Haman and Our Battle Against Amalek
As we encounter Purim and our victory over Haman, let us delve deeper into the unique spiritual and existential battle that the Jewish People must continue to wage against the philosophy of Amalek. As a descendant of Amalek, Haman continued their legacy of Jewish obliteration. As the Maharal explains, Amalek rejects Hashem’s connection to this world or any connection between the spiritual and the physical. Essentially, Amalek denies Hashem’s control of this world and the ability for man to uplift himself to the level of the spiritual. Torah is the epitome of both of these principles, and it provides the guidelines for how to achieve this spiritual elevation.
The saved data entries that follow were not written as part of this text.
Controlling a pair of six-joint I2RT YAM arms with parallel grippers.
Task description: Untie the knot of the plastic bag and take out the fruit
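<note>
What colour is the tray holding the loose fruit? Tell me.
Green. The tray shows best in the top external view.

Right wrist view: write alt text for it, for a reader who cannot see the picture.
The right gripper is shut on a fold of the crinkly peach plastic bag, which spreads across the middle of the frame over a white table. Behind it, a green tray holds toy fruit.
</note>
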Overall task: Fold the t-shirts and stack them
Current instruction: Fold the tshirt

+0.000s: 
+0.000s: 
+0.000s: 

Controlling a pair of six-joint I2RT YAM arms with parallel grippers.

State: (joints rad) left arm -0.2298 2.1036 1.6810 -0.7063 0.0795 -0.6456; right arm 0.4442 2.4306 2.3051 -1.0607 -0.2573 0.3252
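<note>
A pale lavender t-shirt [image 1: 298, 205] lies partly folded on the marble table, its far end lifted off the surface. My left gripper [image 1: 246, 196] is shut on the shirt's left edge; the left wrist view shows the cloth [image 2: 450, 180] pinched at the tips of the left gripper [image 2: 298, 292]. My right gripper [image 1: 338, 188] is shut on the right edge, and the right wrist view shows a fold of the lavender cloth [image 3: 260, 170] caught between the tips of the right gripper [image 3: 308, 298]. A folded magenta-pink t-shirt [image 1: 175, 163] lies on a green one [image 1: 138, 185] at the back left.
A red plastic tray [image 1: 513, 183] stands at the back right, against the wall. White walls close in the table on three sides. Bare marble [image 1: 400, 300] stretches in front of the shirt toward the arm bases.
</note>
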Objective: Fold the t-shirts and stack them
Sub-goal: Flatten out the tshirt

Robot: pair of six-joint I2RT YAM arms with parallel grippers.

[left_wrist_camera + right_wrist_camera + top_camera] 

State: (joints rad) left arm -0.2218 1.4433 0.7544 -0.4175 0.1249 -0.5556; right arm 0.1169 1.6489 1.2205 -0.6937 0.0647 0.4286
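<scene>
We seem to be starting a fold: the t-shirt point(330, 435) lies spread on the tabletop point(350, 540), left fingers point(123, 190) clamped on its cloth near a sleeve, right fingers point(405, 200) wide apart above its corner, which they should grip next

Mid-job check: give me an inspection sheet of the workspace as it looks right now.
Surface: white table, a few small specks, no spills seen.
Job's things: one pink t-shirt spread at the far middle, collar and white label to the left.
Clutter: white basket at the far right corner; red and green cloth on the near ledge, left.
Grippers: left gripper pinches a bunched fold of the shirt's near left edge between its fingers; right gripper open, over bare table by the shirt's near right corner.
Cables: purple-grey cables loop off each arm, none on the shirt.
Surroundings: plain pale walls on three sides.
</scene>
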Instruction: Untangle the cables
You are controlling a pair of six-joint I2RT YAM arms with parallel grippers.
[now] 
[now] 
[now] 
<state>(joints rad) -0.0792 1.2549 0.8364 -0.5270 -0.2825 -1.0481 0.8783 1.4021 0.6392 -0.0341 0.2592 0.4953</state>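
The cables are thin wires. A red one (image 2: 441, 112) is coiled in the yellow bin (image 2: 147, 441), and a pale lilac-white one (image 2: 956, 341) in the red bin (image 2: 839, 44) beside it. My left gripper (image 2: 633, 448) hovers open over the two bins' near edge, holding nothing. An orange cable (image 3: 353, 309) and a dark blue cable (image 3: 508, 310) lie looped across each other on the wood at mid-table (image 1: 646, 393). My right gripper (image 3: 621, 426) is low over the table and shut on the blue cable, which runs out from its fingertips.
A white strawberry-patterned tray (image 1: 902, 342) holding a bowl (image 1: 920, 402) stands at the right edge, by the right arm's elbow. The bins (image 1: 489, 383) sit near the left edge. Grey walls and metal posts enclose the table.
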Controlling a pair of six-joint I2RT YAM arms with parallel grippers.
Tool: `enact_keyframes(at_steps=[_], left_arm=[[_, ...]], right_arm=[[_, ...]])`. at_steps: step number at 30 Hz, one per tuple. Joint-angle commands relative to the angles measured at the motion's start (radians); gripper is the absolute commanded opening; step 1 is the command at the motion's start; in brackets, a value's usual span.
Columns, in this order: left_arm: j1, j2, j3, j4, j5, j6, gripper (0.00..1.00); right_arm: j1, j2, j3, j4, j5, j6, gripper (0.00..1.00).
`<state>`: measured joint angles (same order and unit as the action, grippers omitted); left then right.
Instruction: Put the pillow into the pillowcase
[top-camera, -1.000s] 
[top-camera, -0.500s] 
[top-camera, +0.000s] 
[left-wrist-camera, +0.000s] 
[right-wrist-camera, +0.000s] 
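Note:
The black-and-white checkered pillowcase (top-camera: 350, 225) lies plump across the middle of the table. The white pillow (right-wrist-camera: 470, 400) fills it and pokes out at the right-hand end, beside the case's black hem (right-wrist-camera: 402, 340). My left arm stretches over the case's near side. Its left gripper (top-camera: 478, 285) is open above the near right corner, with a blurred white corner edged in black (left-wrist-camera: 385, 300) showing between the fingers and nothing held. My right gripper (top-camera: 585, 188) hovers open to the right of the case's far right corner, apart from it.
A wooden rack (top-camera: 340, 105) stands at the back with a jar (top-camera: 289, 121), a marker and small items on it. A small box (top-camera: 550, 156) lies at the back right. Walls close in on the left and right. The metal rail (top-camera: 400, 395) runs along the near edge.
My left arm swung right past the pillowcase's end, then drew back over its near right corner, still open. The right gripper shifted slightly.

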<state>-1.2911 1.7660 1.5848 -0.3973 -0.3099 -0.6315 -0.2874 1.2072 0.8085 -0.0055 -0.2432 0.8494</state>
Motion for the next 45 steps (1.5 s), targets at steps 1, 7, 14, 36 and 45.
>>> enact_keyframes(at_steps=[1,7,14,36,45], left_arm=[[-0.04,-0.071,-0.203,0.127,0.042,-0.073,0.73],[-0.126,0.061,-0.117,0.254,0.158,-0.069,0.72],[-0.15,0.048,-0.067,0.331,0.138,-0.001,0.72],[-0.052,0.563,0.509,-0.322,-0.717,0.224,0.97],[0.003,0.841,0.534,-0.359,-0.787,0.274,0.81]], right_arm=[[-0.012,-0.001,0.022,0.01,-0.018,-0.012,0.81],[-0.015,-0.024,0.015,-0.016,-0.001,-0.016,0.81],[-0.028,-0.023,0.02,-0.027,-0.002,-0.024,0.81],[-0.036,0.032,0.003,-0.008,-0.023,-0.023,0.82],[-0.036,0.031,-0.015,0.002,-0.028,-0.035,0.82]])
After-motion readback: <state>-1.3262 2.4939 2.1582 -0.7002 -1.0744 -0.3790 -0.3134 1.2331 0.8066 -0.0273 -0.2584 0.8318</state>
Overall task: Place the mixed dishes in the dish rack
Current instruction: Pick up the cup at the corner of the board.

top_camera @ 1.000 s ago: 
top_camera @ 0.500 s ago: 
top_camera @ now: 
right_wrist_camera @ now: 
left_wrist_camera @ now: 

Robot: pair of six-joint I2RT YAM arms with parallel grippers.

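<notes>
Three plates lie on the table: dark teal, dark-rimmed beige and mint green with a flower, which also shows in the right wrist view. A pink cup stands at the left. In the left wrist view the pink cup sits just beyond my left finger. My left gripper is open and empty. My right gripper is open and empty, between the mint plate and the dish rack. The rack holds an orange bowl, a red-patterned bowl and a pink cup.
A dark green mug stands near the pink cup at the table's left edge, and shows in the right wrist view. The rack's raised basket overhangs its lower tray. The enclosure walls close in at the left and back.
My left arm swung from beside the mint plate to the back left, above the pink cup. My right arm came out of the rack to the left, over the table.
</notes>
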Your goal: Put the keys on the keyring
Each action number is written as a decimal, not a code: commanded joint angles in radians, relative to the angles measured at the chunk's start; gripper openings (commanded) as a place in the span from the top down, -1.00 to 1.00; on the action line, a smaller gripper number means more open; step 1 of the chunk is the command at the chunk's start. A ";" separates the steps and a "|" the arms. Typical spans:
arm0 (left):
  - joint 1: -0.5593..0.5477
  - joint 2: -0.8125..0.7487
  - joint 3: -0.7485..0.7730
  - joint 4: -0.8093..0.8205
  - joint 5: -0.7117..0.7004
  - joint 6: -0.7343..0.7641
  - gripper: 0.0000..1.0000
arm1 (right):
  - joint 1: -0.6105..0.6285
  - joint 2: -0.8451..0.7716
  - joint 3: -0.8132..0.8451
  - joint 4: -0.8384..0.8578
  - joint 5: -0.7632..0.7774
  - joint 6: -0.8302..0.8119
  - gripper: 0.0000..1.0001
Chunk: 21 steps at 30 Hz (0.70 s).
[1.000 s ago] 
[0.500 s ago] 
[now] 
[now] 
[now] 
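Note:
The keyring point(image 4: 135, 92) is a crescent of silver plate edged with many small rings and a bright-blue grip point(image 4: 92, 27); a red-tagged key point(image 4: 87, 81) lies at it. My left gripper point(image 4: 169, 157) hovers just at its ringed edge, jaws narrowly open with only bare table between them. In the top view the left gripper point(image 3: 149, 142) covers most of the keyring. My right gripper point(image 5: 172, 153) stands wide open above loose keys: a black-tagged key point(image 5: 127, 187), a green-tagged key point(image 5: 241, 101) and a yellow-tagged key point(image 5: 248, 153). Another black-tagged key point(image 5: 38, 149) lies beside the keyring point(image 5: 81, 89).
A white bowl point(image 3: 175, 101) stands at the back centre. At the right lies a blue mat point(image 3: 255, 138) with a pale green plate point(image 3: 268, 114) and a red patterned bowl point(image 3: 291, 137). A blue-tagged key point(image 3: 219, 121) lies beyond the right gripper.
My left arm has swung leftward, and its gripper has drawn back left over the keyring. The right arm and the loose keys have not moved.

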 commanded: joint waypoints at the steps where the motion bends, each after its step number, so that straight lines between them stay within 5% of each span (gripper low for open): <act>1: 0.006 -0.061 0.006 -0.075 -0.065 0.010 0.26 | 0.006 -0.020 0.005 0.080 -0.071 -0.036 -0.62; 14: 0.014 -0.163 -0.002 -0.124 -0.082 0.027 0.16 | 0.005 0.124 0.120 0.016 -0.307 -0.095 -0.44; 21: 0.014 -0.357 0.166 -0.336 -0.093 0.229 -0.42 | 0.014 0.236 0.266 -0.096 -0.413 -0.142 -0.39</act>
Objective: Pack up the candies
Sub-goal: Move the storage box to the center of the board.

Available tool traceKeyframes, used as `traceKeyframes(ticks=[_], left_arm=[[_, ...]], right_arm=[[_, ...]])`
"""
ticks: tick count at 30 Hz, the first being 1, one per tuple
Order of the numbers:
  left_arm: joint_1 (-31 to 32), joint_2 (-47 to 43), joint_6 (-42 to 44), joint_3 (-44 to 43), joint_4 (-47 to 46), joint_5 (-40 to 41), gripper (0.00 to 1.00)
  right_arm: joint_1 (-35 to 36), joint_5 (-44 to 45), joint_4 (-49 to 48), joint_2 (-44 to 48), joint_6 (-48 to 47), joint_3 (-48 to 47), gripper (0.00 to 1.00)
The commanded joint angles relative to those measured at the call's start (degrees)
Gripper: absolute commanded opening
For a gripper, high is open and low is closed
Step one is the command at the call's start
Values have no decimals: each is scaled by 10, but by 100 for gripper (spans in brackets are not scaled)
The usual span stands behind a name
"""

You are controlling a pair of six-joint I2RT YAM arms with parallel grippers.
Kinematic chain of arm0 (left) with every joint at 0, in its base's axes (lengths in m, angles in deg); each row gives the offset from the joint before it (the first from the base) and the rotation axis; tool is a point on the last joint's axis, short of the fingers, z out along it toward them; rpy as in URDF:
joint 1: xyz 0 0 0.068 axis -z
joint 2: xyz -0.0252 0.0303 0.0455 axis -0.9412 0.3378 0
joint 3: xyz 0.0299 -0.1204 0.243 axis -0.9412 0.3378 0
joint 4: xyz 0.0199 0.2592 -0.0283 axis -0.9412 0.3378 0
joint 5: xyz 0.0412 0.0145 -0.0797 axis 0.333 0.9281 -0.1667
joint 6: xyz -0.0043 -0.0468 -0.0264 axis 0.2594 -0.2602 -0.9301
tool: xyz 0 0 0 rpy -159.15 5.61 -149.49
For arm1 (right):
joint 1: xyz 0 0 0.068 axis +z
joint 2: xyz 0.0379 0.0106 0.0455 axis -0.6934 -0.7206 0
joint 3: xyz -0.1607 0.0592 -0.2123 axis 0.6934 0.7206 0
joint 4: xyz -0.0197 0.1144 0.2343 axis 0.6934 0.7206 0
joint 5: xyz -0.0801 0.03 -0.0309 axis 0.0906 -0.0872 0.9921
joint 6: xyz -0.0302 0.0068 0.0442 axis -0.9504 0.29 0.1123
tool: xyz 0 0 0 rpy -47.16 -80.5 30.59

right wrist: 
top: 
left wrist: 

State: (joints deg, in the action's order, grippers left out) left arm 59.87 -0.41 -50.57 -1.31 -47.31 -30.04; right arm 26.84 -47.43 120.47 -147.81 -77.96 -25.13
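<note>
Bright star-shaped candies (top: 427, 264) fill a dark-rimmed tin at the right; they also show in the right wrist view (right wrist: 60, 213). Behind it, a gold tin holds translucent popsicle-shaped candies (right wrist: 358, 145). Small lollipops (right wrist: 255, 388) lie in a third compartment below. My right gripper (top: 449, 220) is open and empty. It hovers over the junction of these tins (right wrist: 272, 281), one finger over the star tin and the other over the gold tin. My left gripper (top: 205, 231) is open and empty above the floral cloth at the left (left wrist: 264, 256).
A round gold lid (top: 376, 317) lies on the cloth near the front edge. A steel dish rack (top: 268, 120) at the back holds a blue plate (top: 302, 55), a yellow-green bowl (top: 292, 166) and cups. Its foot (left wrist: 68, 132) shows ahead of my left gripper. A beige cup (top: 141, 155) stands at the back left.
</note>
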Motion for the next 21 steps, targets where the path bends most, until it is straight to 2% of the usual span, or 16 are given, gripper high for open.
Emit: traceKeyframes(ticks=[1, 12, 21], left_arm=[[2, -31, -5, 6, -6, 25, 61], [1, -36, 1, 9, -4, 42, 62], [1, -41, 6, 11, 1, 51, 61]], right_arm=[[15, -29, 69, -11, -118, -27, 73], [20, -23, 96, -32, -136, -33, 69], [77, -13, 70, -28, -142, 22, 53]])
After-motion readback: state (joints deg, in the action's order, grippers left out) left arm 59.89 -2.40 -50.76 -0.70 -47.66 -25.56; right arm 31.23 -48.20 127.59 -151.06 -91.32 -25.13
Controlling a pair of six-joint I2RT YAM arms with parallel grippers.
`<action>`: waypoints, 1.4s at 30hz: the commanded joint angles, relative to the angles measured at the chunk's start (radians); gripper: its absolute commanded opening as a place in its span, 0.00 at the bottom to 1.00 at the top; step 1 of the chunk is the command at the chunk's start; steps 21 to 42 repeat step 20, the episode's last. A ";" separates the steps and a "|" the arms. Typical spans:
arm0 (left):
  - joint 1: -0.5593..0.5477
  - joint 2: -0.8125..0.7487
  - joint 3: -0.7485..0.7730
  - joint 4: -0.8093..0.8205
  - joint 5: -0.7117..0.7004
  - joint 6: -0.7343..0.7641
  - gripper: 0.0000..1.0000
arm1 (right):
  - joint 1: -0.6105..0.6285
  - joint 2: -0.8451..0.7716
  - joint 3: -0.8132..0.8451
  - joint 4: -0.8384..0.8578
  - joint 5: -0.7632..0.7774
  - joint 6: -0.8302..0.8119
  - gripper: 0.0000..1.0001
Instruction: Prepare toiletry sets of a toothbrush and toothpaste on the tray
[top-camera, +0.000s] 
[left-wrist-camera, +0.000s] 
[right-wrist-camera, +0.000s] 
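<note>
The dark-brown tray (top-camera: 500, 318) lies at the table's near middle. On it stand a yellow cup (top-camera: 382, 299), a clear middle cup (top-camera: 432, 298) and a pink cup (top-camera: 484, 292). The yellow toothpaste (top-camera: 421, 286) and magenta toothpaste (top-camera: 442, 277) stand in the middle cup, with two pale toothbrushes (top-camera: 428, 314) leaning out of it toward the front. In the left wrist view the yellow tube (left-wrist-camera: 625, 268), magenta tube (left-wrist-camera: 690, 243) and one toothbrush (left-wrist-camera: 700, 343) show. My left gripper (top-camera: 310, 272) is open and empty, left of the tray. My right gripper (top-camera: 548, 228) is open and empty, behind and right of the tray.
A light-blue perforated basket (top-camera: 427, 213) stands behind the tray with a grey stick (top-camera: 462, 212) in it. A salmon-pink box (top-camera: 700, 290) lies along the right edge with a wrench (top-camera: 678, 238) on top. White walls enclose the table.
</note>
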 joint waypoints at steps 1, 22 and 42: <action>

It is based on the axiom of Hashem’s connection with this world, and it is the means for elevating ourselves and all of physicality to a higher purpose. Amalek stands in direct opposition to this, and when they saw that the Jewish People were ready to adopt the Torah way of life, they had no choice but to attack. Amalek’s entire existence is predicated on a lack of connection between Hashem and this world, therefore an acceptance of that principle would mean the cessation of Amalek’s existence. Amalek therefore attacked the Jewish People in order to prevent Matan Torah — to stop the world from accepting Hashem’s Torah and the truth that lies within it. Let us delve deeper into the spiritual nature of Haman in order to understand our battle against Amalek on an even deeper level.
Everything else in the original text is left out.